If you are planning a fundraising gala, charity dinner, or benefit event, you have probably asked yourself this question:
Should we do an auction? A raffle? A paddle raise? All four? And if all four, which one actually moves the needle most?
The honest answer is that each of these fundraising activities works differently, draws on different dynamics in the room, and suits different types of events and audiences. Understanding what makes each one tick, and how they complement each other, is far more useful than declaring a single winner.
This guide breaks down how each format works, what drives revenue in each case, and how to think about combining them for a night that fires on all cylinders.
The Silent Auction: Your Longest Revenue Window
How it works
A silent auction runs in the background of your event. Items are listed on a digital platform like GalaBid and guests bid from their phones throughout the evening, from the moment they arrive through to dinner and beyond. There is no auctioneer, no single dramatic moment, just sustained competitive bidding that builds quietly and then closes in a rush.
The silent auction is typically the highest-volume fundraising activity at most gala events in terms of total transactions. More people participate in it than any other format, because the entry point is accessible, the process is low-pressure, and guests can engage with it at their own pace.
What drives revenue
The quality and variety of your items is the single biggest lever in a silent auction.
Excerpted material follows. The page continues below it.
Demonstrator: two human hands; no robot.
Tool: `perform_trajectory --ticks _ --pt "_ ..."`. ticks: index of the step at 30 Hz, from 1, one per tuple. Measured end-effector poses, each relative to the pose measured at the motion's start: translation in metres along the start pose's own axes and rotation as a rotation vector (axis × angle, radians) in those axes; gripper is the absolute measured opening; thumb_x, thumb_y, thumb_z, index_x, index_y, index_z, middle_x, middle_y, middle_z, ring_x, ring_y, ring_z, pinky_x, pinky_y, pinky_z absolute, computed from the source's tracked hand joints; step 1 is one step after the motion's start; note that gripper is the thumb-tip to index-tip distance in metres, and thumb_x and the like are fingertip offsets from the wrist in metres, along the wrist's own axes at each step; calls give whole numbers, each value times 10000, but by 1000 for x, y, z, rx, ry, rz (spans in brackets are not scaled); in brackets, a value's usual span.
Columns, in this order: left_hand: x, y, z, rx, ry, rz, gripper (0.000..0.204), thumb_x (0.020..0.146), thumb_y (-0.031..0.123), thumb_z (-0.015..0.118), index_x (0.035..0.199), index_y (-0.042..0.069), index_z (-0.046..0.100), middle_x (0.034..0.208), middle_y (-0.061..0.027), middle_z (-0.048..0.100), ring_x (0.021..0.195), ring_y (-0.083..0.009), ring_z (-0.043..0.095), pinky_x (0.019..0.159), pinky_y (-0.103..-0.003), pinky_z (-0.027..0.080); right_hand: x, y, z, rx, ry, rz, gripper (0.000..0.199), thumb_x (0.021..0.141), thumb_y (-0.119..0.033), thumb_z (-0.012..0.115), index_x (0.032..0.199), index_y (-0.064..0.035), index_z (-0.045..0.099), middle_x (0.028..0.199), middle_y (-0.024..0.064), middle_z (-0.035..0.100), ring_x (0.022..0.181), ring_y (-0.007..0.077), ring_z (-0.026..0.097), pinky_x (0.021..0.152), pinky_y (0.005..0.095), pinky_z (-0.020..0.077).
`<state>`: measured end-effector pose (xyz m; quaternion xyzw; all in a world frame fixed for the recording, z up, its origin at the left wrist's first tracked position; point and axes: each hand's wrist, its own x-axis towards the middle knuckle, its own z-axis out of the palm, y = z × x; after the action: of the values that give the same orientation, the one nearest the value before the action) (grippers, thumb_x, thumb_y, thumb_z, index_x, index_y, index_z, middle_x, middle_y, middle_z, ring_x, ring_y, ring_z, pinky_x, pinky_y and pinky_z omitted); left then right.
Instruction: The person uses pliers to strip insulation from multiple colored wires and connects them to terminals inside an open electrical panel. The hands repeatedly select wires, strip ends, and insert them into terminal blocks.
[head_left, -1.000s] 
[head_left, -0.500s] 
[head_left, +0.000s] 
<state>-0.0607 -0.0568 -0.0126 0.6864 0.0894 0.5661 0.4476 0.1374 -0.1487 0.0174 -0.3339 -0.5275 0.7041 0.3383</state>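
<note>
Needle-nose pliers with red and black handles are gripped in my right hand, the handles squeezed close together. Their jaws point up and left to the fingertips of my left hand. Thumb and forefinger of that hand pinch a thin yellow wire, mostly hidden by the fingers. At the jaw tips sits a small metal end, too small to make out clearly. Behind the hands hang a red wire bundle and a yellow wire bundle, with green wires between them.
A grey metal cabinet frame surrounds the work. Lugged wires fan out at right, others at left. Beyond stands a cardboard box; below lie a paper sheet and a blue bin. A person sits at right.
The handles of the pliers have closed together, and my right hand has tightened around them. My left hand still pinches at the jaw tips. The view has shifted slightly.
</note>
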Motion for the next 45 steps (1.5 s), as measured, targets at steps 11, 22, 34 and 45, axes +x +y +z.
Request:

Unique experiences, travel packages, exclusive access, and items with genuine desirability will consistently outperform generic prizes. A catalogue that offers something for everyone, from items with starting bids of $50 through to premium packages worth thousands, keeps more guests actively bidding rather than sitting on the sidelines.
The length of your bidding window matters too. A silent auction that opens pre-event and runs through dinner gives guests far more time to engage than one that only opens on the night. GalaBid's platform lets you start accepting bids days or even weeks before your event, and up to 40% of total campaign revenue can come in before the night itself.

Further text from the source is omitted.